L’effondrement économique français : les aides à domicile au bord de la rupture

Depuis des mois, le pays est plongé dans une crise économique sans précédent. La stagnation persiste, les prix des carburants explosent et les ménages sont poussés vers l’extrême précarité. Dans ce contexte, les aides à domicile d’Ardèche, essentiels pour le bien-être social, voient leur pouvoir d’achat s’écraser chaque jour.

Anne Fargier-Amaouz, directrice de l’ADMR (Association Aide à Domicile en Milieu Rural) de l’Ardèche, a récemment dénoncé l’absence de mesures compensatoires après la hausse des prix à la pompe. « Depuis 2022, aucune revalorisation salariale n’a été annoncée malgré une inflation sans précédent », souligne-t-elle.

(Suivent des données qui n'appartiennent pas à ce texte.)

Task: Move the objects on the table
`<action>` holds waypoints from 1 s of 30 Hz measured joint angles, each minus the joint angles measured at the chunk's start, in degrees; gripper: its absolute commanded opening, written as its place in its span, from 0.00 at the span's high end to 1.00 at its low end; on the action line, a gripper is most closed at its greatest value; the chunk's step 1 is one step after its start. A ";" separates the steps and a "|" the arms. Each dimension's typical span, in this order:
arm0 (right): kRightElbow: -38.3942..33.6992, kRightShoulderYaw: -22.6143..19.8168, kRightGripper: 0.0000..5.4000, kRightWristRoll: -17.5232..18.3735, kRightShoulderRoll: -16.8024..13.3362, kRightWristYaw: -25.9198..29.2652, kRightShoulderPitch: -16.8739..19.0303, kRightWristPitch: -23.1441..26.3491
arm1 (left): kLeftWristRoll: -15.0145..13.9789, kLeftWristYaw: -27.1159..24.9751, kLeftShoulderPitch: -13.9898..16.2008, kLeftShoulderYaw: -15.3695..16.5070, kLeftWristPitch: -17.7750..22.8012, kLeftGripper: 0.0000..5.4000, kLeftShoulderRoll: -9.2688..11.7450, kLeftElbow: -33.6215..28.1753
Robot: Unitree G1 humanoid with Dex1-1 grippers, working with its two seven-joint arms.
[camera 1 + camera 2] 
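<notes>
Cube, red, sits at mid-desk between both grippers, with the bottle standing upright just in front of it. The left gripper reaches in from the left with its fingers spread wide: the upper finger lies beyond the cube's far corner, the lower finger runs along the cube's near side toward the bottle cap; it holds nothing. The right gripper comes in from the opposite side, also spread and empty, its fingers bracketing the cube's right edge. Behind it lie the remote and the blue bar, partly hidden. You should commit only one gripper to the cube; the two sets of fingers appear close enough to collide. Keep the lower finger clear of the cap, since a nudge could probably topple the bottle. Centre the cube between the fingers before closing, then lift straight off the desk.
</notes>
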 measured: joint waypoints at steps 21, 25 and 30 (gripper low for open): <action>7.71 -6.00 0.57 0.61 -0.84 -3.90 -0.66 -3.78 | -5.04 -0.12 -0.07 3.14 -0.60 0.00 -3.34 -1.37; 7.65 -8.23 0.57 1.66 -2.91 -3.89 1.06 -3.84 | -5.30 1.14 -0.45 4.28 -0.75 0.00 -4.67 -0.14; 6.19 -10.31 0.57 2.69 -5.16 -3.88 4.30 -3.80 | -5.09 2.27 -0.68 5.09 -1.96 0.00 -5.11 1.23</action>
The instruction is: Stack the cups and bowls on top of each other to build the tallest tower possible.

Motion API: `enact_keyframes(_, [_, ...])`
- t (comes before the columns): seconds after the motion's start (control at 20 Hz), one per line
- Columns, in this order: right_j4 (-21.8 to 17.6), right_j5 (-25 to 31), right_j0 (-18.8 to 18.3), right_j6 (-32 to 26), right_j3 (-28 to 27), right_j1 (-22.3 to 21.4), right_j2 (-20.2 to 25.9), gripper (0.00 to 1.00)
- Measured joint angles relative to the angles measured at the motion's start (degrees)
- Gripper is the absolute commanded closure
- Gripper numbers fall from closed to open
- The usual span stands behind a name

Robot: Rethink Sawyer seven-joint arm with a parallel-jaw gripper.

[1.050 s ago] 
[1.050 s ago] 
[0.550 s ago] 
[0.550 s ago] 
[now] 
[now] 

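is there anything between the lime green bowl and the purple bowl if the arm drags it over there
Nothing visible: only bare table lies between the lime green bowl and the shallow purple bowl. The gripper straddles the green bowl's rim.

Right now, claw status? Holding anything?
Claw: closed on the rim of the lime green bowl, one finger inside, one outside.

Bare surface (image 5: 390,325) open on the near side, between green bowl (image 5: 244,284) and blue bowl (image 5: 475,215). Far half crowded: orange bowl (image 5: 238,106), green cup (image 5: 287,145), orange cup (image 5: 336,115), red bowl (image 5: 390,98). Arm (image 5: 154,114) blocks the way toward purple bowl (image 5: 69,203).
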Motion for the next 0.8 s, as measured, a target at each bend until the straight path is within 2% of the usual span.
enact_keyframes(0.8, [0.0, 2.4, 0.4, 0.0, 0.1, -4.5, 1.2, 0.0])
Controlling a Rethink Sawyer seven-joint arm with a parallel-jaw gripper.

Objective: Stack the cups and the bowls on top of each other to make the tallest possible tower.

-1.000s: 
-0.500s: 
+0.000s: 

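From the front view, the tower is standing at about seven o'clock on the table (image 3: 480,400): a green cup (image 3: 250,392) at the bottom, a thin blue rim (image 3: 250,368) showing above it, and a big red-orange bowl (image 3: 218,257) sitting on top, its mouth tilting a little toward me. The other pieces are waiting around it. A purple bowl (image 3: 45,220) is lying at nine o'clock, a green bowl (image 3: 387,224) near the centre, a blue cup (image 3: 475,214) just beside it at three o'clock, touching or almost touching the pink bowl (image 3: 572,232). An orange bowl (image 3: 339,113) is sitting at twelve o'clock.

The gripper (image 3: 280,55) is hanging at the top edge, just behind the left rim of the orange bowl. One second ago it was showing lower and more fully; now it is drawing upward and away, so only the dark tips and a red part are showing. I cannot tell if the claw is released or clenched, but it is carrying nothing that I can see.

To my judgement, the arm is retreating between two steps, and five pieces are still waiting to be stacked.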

Laurie Jocteur, qui travaille dans le secteur depuis sept ans, illustre cette situation. Avec un salaire net mensuel de 1 183 euros et une indemnité de 45 centimes par kilomètre uniquement pour les trajets entre deux bénéficiaires, elle doit souvent sacrifier ses dépenses alimentaires et de loisirs pour couvrir le coût de l’essence. « Ma voiture est presque ma deuxième maison », confie-t-elle. Avec 500 km par mois en moyenne, elle ne reçoit pas une rémunération proportionnelle à la réalité de son travail.

Les employés de l’ADMR, comme Laurie, sont confrontés à un dilemme quotidien : renoncer à leurs emplois ou subir des sacrifices insupportables. « Les bénéficiaires nous apportent tellement qu’on ne se verrait pas les abandonner », explique-t-elle. Pourtant, la pression économique devient de plus en plus difficile à gérer.

Sans mesures urgentes et efficaces, cette crise s’étendra rapidement au-delà des frontières locales, menaçant l’intégrité même du système social français.